**Task instructions**:
Copy out each line of the material in which the word "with" can be found.

###

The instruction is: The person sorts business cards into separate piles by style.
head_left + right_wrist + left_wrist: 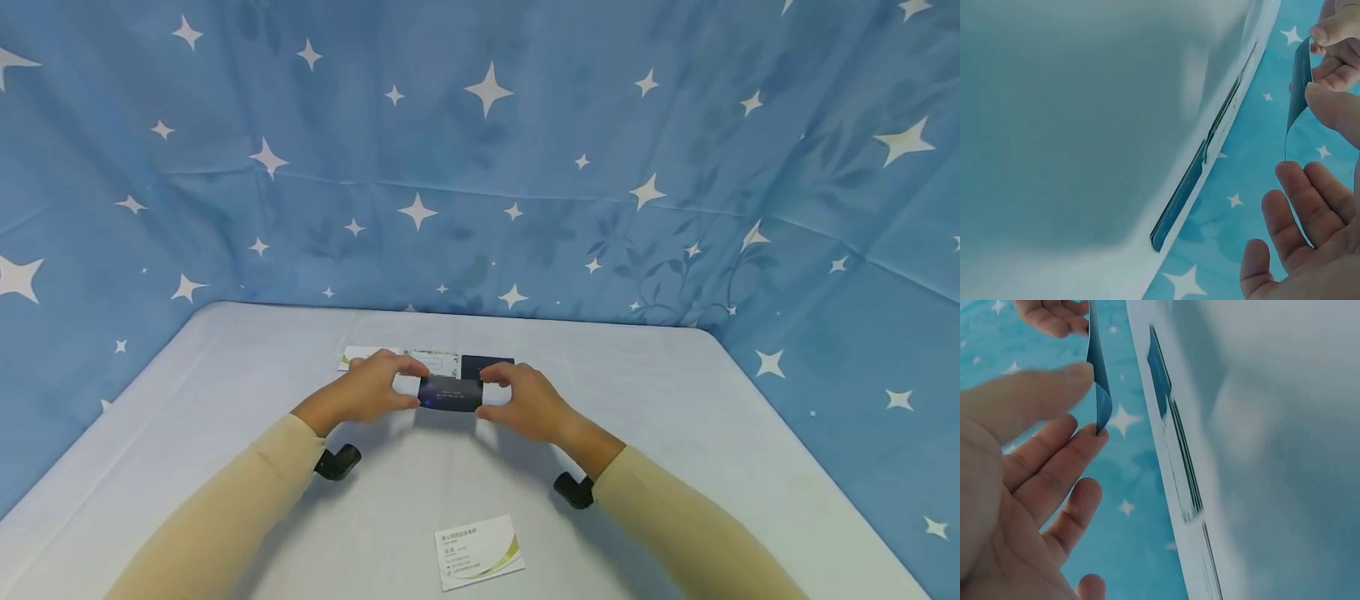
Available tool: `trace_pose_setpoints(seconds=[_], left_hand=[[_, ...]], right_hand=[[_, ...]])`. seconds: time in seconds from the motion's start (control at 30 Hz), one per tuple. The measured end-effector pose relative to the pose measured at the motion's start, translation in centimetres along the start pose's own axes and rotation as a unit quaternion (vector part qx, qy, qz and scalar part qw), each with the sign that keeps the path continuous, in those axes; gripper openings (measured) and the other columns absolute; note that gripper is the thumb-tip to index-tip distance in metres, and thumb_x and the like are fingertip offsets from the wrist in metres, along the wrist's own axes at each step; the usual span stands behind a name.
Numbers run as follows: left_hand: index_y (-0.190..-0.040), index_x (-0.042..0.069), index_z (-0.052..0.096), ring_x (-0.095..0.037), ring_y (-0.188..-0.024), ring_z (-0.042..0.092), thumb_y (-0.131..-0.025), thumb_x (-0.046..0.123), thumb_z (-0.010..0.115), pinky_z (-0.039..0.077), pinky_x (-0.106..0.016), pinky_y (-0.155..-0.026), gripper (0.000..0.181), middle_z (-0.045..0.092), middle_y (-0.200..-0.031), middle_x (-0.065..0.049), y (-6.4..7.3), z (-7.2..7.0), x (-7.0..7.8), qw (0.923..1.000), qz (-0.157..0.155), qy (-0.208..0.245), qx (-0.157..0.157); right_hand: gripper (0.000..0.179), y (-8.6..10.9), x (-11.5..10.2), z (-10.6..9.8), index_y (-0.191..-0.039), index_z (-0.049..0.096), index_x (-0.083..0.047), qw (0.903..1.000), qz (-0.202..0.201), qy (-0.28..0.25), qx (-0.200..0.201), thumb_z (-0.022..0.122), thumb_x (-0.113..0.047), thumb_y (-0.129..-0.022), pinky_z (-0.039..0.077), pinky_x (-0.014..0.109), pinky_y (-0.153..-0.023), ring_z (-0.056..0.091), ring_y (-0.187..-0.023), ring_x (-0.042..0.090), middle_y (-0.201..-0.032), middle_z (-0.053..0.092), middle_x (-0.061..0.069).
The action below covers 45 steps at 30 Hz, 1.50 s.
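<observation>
Both hands hold a dark navy business card (pixel 452 394) up above the table, one at each end. My left hand (pixel 372 387) pinches its left end between thumb and fingers, and my right hand (pixel 531 402) pinches the right end the same way. In the left wrist view the card (pixel 1101 394) appears nearly edge-on, and its near corner bends away. From the right wrist the card (pixel 1300 84) also looks curved, its lower end at a fingertip. Small pale print runs across its dark face.
Behind the hands, a row of card stacks lies near the table's far edge: white-and-gold cards (pixel 365 352), leaf-bordered cards (pixel 442 362) and dark navy cards (pixel 483 364). A white-and-gold business card (pixel 480 552) lies near the front of the white table (pixel 180 433). A blue starry curtain (pixel 465 150) hangs behind.
</observation>
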<state>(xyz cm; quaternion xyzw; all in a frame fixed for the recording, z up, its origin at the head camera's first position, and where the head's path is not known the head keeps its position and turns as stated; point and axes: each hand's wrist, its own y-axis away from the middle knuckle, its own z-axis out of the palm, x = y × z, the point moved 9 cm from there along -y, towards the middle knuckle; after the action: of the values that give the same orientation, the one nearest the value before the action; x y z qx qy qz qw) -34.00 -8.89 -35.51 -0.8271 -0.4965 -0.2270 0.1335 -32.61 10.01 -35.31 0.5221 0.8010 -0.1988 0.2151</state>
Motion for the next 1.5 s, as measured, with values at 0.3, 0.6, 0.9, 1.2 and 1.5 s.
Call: trace_pose_setpoints(seconds=[0.3,0.6,0.9,1.2,1.5], left_hand=[[-0.138,0.012,0.061,-0.034,-0.132,0.045,-0.096,0.022,0.07,0.025,-0.061,-0.097,0.044,0.059,-0.139,-0.01,-0.4,-1.4,-4.3,0.999,-0.043,-0.016,-0.001],[-0.14,0.008,0.057,-0.038,-0.133,0.044,-0.098,0.019,0.067,0.022,-0.065,-0.102,0.045,0.056,-0.141,-0.015,-1.5,-2.9,-8.1,0.9974,-0.069,-0.018,-0.015],[-0.141,0.005,0.055,-0.039,-0.133,0.044,-0.097,0.016,0.067,0.021,-0.066,-0.102,0.047,0.053,-0.143,-0.018,-2.0,-3.5,-10.5,0.995,-0.093,-0.017,-0.03],[-0.141,0.005,0.054,-0.04,-0.133,0.044,-0.097,0.014,0.066,0.022,-0.065,-0.102,0.047,0.052,-0.143,-0.021,-1.9,-3.4,-11.9,0.9931,-0.109,-0.021,-0.038],[-0.14,0.007,0.056,-0.037,-0.133,0.045,-0.097,0.016,0.067,0.02,-0.065,-0.103,0.046,0.054,-0.143,-0.015,-3.0,-3.5,-11.5,0.9944,-0.101,-0.013,-0.027]], right_hand=[[0.053,-4.7,-0.9,2.6,-0.132,0.061,-0.007,0.9979,0.018,-0.057,-0.025,0.081,-0.028,-0.087,0.047,0.037,-0.091,0.057,-0.106,0.023,-0.122,0.065,0.006],[0.051,-8.5,-2.1,4.9,-0.137,0.058,-0.009,0.9974,0.029,-0.053,-0.039,0.075,-0.027,-0.092,0.045,0.039,-0.1,0.054,-0.121,0.024,-0.135,0.06,0.004],[0.05,-10.8,-2.9,6.9,-0.138,0.058,-0.011,0.9978,0.042,0.004,-0.052,0.073,-0.027,-0.094,0.037,0.038,-0.107,0.049,-0.131,0.024,-0.139,0.059,0.005],[0.05,-11.7,-3.5,8.1,-0.141,0.057,-0.018,0.9941,0.08,0.043,-0.06,0.072,-0.03,-0.094,0.037,0.041,-0.106,0.047,-0.128,0.023,-0.139,0.057,-0.002],[0.051,-12.1,-2.6,6.9,-0.14,0.056,-0.017,0.9938,0.08,0.035,-0.068,0.071,-0.031,-0.094,0.039,0.041,-0.105,0.047,-0.127,0.024,-0.137,0.057,0.0]])
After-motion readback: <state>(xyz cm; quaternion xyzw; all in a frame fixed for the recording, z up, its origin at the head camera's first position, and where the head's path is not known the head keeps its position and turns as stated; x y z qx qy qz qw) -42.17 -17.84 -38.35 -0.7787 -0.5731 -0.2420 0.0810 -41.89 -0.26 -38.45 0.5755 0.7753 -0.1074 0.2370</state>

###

**Solution to this task**:
Available tool: `trace_pose_setpoints(seconds=[_], left_hand=[[_, ...]], right_hand=[[_, ...]])`. seconds: time in seconds from the motion's start (control at 30 Hz), one per tuple. The measured end-effector pose relative to the pose measured at the motion's start, translation in centimetres along the start pose's own axes and rotation as a unit quaternion (vector part qx, qy, qz and scalar part qw), each with the sign that keeps the path continuous, in those axes; gripper openings (measured) and the other columns absolute; note that gripper is the thumb-tip to index-tip distance in metres, and thumb_x and the like are fingertip offsets from the wrist in metres, along the wrist's own axes at each step; the usual span stands behind a name.
Motion for the next 1.5 s, as measured, with values at 0.3, 0.6, 0.9, 1.2 and 1.5 s.

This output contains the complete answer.